Язык его пропавшей жены (Трапезников) - страница 184

Ветхий старик произнес:

— Да. Мой прапрадед сделал именно такой вывод… Славянский язык — язык первобытного мира, древности незапамятной… Богатство его равняется богатству языков чаромутных, всех вместе взятых… Бог сохранил его неприкосновенно или пощадил от чаромутия на память всему роду человеческому. И мы многие тысячелетия прожили не чужим, а своим умом и разумом… Вот что главное.

— Им проделан титанический труд в сравнительной лингвистике, открыты тайные истины языкознания, — согласно кивнул Толбуев. — Он, наверное, первым заметил, что мы употребляем «огреченные» или «олатиненные» слова, нимало не подозревая, что они взяты греками и римлянами из нашего же языка, а потом чрез них нам же переданных в искаженном виде! Это горестно и доказывает только страдательное положение славянских народов с незапамятных времен. Да, мы принимаем в свой язык нередко свои же искаженные, мученические слова, которых вовсе не в состоянии опознать. И заново учимся на могилах наших предков замерзшими их словами. История целого мира не представляла себе ничего подобного…

Вздохнув, он добавил:

— Но несомненно и то, что носители русского и других славянских языков, я подразумеваю тут Праязык, обладают сильнейшей устойчивостью к «идеологическому» воздействию, ко всякого рода попыткам управлять «сверху», которые непременно строятся на том или ином искусственном языке. И несомненно, что в еще большей степени такой устойчивостью обладали раньше.

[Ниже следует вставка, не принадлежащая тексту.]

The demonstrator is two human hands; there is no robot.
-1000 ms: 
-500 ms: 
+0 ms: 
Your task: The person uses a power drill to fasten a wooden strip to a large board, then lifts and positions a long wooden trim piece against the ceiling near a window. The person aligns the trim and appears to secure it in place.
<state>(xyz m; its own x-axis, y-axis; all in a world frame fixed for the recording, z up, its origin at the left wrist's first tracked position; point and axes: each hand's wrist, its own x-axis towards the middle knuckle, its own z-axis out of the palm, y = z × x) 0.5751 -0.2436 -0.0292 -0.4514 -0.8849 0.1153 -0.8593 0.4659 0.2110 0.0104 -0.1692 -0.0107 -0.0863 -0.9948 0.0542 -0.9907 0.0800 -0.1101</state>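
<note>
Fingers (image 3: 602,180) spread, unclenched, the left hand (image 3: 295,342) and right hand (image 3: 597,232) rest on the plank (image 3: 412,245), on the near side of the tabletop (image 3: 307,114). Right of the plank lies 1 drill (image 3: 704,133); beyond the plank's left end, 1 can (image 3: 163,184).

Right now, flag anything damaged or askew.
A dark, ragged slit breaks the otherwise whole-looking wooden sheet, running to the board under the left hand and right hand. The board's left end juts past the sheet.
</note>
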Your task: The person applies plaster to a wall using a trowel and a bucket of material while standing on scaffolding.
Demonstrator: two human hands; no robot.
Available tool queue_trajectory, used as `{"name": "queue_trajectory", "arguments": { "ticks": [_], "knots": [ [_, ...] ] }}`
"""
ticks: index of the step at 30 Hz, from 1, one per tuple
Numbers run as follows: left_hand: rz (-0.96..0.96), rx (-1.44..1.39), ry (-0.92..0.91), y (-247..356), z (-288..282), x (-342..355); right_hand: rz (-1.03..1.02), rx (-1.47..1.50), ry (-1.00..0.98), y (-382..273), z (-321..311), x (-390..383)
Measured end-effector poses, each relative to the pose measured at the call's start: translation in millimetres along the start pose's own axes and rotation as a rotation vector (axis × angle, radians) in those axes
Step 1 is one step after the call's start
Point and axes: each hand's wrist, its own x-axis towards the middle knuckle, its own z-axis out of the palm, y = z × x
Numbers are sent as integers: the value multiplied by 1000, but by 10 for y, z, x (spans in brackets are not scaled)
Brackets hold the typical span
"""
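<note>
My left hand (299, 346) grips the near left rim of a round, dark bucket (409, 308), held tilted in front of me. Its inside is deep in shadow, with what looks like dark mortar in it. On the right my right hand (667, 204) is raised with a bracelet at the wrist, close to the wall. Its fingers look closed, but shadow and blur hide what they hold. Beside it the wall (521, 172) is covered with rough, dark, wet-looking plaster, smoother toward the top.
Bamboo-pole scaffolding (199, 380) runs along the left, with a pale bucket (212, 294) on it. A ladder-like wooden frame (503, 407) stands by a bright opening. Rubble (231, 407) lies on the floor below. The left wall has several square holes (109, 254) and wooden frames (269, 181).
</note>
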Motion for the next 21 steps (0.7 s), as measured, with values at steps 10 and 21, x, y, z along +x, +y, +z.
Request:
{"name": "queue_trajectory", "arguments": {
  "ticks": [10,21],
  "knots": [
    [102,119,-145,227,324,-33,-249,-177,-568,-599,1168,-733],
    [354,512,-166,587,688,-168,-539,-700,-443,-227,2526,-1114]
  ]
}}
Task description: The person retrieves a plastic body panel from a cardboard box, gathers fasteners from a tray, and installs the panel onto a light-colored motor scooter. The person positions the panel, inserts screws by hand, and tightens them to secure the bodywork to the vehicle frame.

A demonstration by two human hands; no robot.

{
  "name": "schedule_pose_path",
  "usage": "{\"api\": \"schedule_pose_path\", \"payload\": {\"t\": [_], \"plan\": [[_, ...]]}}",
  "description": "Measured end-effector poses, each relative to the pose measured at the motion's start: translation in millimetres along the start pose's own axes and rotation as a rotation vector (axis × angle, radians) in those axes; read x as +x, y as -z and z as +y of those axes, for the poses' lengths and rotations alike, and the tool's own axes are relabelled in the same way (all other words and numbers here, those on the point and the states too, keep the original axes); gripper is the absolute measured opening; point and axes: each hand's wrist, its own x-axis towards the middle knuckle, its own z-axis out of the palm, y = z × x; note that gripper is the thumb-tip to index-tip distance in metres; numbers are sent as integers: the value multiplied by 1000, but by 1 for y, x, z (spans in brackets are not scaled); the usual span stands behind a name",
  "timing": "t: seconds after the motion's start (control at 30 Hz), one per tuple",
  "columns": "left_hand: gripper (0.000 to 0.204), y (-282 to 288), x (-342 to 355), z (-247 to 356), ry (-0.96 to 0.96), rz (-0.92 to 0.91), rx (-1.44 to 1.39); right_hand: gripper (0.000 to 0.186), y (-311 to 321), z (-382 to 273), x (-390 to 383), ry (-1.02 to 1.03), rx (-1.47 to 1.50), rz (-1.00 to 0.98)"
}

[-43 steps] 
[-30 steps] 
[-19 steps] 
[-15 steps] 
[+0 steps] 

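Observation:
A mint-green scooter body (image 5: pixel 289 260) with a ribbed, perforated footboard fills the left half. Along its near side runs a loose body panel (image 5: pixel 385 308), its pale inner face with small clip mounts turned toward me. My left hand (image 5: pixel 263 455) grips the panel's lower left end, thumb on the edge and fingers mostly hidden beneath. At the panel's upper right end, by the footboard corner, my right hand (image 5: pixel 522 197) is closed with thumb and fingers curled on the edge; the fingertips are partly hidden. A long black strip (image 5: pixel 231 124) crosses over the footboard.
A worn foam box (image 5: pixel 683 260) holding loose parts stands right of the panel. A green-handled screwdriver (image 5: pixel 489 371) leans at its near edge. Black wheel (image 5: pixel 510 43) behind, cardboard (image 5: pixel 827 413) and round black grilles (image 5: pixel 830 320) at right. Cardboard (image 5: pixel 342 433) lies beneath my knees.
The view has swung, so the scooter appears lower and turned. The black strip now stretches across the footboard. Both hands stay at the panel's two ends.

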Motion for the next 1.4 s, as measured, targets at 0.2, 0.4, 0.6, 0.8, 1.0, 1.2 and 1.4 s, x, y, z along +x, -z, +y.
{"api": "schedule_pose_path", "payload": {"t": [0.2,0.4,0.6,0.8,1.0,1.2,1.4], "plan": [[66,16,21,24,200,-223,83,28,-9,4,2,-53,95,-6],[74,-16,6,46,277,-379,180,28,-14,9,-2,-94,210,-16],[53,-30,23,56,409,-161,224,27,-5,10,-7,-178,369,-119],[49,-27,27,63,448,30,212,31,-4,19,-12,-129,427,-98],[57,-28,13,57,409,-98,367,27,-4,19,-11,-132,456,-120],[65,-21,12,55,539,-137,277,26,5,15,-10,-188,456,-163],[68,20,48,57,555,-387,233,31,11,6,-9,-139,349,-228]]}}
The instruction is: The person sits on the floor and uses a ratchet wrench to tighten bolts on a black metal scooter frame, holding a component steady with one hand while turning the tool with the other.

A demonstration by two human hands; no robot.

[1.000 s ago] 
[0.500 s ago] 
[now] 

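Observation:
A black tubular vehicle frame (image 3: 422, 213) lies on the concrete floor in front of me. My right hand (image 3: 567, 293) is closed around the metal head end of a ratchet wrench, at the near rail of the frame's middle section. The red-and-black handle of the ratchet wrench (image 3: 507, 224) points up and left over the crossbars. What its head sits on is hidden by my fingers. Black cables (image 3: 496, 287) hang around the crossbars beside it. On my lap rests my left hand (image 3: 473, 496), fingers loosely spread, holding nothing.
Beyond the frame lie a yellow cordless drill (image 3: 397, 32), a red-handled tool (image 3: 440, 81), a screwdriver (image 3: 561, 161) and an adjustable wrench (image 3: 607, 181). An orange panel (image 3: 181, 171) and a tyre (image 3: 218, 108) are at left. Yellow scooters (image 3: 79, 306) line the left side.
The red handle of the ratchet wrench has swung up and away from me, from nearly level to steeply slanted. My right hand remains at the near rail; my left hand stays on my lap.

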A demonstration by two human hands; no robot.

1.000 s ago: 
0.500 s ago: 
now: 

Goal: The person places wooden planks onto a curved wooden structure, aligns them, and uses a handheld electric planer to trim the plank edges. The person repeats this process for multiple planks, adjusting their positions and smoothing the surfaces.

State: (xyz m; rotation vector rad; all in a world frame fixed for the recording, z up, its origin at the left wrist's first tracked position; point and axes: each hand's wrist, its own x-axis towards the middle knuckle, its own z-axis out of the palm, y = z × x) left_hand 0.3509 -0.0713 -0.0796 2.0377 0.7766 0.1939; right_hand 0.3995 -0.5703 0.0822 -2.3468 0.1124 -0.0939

— Интересна и такая его мысль, — тихо сказал Платон Акимович. — Славянские языки отличаются от прочих тем, что в них каждое имя в названии предмета имеет два смысла… Первый есть внешний, то есть имя вещи или предмета, а второй внутренний, означающий свойство или качество сего же самого предмета… для узнания которого нужно читать слово в обратном порядке… Но сбудутся ли его пророческие слова о первобытном славянском языке… который вновь станет единым языком обновленного человечества?

— Если устоит мир, — отозвался Велемир Радомирович. — А это возможно лишь в том случае, если не произойдет построение на земле Нового Вавилона.

— Вы знающий человек, — улыбнулся старик. — С вами интересно, но теперь давайте просто помолчим… Мне трудно много разговаривать. Я и так за весь день всего несколько фраз произношу, а тут — вон сколько…

— Хорошо, хорошо, — поспешно согласился Толбуев. — Отдыхайте. Да и мне пора. Здесь, неподалеку… Еще успеем пообщаться.

И он, встав с лавочки, нагнулся к роднику, прямо в ладони зачерпнул живительной воды и с наслаждением утолил жажду. А затем отправился через овраг на кладбище. Уже с новыми силами, как бы окрепнув и вдохновившись на любые свершения и испытания… А незримая и неслышная тень, притаившаяся на лестнице, скользнула вслед за ним.